=== Task goal ===
Below are the records; restate word for word the lines from the first through the one containing "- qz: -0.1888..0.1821", and only those.

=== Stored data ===
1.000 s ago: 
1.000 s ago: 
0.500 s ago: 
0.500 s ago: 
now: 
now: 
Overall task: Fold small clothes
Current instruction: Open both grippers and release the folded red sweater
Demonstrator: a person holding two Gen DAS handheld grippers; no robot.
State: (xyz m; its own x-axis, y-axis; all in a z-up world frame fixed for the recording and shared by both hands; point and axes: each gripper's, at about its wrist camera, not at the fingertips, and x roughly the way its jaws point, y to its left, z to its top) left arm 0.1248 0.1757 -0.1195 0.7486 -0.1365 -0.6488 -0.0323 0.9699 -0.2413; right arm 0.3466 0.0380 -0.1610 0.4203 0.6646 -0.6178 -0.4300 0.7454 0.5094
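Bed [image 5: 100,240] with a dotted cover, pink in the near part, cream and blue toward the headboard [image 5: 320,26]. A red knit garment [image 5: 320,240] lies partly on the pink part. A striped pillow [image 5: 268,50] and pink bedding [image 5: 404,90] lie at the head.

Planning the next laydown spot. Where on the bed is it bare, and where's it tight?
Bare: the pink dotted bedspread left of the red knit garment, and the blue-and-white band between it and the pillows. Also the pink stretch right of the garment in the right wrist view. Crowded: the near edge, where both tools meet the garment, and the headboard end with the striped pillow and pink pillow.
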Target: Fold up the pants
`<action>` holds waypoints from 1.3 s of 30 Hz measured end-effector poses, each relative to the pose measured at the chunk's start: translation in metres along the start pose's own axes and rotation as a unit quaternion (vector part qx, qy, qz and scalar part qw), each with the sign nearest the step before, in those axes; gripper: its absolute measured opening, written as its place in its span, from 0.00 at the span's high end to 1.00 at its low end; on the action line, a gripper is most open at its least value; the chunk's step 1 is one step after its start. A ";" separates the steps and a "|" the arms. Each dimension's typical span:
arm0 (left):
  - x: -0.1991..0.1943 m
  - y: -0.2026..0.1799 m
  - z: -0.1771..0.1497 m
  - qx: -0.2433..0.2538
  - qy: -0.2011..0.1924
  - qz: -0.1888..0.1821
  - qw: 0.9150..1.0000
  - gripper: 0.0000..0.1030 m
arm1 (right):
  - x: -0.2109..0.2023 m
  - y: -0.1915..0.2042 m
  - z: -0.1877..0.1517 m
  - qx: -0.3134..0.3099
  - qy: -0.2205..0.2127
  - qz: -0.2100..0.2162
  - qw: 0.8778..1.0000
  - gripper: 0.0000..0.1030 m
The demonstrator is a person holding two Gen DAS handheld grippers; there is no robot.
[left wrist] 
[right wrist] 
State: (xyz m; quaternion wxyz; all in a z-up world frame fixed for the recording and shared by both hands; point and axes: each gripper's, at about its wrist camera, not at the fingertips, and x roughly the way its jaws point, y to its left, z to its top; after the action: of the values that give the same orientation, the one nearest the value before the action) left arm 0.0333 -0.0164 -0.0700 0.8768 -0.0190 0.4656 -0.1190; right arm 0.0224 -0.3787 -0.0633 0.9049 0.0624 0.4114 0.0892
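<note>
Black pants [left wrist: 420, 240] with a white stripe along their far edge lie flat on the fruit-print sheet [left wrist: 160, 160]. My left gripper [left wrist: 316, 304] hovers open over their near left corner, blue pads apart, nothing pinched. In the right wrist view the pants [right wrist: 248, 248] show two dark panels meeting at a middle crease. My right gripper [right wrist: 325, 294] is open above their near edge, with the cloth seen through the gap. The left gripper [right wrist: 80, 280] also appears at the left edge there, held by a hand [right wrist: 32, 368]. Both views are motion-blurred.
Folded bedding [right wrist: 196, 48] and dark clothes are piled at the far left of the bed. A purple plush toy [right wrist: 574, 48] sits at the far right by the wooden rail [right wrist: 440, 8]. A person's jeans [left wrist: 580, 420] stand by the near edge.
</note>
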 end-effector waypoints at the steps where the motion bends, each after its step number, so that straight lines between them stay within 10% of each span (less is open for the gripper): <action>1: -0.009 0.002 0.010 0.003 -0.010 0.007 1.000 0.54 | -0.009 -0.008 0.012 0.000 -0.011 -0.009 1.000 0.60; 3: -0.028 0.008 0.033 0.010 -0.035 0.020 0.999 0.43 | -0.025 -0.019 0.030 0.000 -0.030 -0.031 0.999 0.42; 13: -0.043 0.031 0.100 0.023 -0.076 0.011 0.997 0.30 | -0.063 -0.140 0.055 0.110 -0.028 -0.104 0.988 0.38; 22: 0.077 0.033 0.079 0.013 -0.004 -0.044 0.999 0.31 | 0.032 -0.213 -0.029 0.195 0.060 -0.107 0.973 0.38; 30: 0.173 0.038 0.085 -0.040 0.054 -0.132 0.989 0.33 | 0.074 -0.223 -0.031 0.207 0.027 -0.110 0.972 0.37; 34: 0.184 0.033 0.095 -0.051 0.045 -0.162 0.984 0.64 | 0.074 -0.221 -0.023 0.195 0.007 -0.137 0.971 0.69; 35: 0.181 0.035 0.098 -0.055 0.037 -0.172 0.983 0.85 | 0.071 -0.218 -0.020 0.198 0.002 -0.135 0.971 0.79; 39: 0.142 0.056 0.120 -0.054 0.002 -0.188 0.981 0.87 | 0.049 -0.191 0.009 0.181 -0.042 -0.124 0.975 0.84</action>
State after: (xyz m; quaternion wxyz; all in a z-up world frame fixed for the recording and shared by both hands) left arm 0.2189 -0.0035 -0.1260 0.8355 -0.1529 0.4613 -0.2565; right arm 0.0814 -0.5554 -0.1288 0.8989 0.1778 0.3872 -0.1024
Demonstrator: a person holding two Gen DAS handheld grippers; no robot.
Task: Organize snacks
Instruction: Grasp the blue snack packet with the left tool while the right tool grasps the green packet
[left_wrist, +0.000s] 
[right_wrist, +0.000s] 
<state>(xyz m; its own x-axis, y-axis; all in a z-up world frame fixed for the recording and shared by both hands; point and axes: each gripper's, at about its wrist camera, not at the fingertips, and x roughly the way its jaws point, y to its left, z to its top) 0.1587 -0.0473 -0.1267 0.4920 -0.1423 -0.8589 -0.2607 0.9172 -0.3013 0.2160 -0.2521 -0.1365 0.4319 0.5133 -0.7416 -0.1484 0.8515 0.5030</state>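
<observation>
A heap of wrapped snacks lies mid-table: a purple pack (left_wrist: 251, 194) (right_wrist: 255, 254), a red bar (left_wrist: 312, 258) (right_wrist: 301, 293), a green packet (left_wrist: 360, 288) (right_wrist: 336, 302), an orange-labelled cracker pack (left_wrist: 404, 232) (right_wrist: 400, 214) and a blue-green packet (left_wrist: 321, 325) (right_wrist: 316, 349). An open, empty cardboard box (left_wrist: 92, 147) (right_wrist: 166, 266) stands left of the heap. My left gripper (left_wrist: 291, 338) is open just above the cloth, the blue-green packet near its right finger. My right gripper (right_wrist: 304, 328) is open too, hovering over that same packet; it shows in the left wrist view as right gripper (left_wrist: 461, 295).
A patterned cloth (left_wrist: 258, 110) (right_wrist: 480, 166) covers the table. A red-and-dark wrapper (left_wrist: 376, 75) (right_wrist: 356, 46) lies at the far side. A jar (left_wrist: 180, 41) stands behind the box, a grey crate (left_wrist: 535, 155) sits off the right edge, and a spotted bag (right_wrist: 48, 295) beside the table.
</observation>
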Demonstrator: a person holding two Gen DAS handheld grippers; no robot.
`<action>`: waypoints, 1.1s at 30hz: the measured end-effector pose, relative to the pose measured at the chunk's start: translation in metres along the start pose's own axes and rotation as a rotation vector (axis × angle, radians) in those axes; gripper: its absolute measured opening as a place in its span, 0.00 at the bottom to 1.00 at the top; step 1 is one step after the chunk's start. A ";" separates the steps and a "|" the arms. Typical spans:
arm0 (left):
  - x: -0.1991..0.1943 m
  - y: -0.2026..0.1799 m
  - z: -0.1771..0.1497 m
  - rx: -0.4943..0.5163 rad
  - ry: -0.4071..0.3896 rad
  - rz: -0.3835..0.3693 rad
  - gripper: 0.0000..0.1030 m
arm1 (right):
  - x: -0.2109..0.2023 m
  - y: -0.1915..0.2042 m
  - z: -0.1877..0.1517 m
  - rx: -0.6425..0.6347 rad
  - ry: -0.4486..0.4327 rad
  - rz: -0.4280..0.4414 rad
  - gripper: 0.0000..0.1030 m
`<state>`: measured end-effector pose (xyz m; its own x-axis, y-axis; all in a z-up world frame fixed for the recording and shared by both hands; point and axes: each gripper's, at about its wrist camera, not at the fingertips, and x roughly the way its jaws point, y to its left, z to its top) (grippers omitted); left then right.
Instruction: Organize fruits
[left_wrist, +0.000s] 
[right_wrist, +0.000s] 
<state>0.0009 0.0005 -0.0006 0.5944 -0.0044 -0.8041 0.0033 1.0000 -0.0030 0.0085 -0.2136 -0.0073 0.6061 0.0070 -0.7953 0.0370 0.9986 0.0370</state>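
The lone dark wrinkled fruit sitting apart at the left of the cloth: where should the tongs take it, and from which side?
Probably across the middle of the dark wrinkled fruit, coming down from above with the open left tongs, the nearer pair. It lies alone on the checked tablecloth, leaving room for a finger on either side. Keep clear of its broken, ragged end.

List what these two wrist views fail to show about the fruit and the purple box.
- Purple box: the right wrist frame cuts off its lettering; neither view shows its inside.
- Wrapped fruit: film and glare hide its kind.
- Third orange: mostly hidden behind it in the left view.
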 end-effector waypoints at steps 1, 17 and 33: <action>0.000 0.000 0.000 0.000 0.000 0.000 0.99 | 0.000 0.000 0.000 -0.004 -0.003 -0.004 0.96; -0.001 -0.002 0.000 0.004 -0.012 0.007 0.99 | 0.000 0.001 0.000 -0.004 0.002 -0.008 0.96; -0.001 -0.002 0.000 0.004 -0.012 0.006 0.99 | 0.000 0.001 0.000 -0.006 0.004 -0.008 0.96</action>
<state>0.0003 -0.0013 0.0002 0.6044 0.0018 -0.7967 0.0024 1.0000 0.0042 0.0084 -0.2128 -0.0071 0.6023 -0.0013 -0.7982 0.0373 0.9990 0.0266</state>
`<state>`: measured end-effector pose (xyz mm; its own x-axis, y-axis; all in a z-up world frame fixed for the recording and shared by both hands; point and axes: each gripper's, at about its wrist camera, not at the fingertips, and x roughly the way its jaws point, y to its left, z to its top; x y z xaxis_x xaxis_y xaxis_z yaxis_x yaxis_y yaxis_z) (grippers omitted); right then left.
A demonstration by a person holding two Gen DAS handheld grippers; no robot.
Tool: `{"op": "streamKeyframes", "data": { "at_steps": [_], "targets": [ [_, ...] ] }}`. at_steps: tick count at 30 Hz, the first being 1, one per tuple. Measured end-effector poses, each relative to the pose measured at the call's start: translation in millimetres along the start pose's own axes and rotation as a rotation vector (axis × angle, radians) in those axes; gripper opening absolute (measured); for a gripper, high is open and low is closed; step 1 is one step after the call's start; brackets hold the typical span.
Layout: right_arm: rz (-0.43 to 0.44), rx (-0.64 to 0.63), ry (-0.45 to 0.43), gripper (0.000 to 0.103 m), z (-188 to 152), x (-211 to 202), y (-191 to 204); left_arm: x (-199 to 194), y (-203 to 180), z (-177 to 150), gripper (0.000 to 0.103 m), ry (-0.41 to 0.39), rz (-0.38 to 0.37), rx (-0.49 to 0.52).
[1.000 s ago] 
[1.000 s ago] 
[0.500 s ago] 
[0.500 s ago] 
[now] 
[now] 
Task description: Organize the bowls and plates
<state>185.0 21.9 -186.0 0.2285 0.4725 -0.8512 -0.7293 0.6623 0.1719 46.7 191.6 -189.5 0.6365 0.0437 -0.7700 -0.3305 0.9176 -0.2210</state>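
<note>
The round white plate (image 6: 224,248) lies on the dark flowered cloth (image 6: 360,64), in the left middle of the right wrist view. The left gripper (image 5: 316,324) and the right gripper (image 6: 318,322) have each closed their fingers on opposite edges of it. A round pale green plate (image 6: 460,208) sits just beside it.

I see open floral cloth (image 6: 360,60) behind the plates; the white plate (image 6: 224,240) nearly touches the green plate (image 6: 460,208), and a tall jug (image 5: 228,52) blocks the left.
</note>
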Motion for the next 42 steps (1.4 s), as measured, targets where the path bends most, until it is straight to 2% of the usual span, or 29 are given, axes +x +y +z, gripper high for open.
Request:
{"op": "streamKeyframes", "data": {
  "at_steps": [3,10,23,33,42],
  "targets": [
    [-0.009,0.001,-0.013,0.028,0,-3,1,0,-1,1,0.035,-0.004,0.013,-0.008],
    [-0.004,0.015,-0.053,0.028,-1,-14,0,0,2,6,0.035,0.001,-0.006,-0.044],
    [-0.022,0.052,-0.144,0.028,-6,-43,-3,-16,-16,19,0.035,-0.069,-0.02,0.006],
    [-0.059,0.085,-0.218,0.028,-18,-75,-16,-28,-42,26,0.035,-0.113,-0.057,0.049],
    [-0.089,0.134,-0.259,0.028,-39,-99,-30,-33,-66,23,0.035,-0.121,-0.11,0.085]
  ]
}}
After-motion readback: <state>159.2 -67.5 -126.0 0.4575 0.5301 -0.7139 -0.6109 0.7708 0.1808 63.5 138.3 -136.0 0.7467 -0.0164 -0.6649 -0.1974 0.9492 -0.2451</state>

=== Response below ===
1.000 s ago: 
1.000 s ago: 
0.500 s ago: 
0.500 s ago: 
now: 
now: 
Overall task: Fold small clothes
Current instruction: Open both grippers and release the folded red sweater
Demonstrator: a person holding two Gen DAS handheld grippers; no robot.
State: (xyz m; its own x-axis, y-axis; all in a z-up world frame fixed for the recording and shared by both hands; point and axes: each gripper's, at about its wrist camera, not at the fingertips, and x roughly the way its jaws point, y to its left, z to its top) left arm 0.1248 0.1757 -0.1195 0.7486 -0.1365 -0.6488 -0.0323 0.9699 -0.2413; right arm 0.3466 0.0380 -0.1610 0.4203 0.6646 -0.6178 -0.4300 0.7454 0.5094
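Bed [image 5: 100,240] with a dotted cover, pink in the near part, cream and blue toward the headboard [image 5: 320,26]. A red knit garment [image 5: 320,240] lies partly on the pink part. A striped pillow [image 5: 268,50] and pink bedding [image 5: 404,90] lie at the head.

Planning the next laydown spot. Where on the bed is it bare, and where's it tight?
Bare: the pink dotted bedspread left of the red knit garment, and the blue-and-white band between it and the pillows. Also the pink stretch right of the garment in the right wrist view. Crowded: the near edge, where both tools meet the garment, and the headboard end with the striped pillow and pink pillow.
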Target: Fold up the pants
`<action>` holds waypoints from 1.3 s of 30 Hz measured end-effector poses, each relative to the pose measured at the chunk's start: translation in metres along the start pose's own axes and rotation as a unit quaternion (vector part qx, qy, qz and scalar part qw), each with the sign nearest the step before, in those axes; gripper: its absolute measured opening, written as its place in its span, from 0.00 at the span's high end to 1.00 at its low end; on the action line, a gripper is most open at its least value; the chunk's step 1 is one step after its start. A ";" separates the steps and a "|" the arms. Each dimension's typical span:
arm0 (left):
  - x: -0.1991..0.1943 m
  - y: -0.2026..0.1799 m
  - z: -0.1771..0.1497 m
  - qx: -0.2433..0.2538
  - qy: -0.2011..0.1924
  - qz: -0.1888..0.1821

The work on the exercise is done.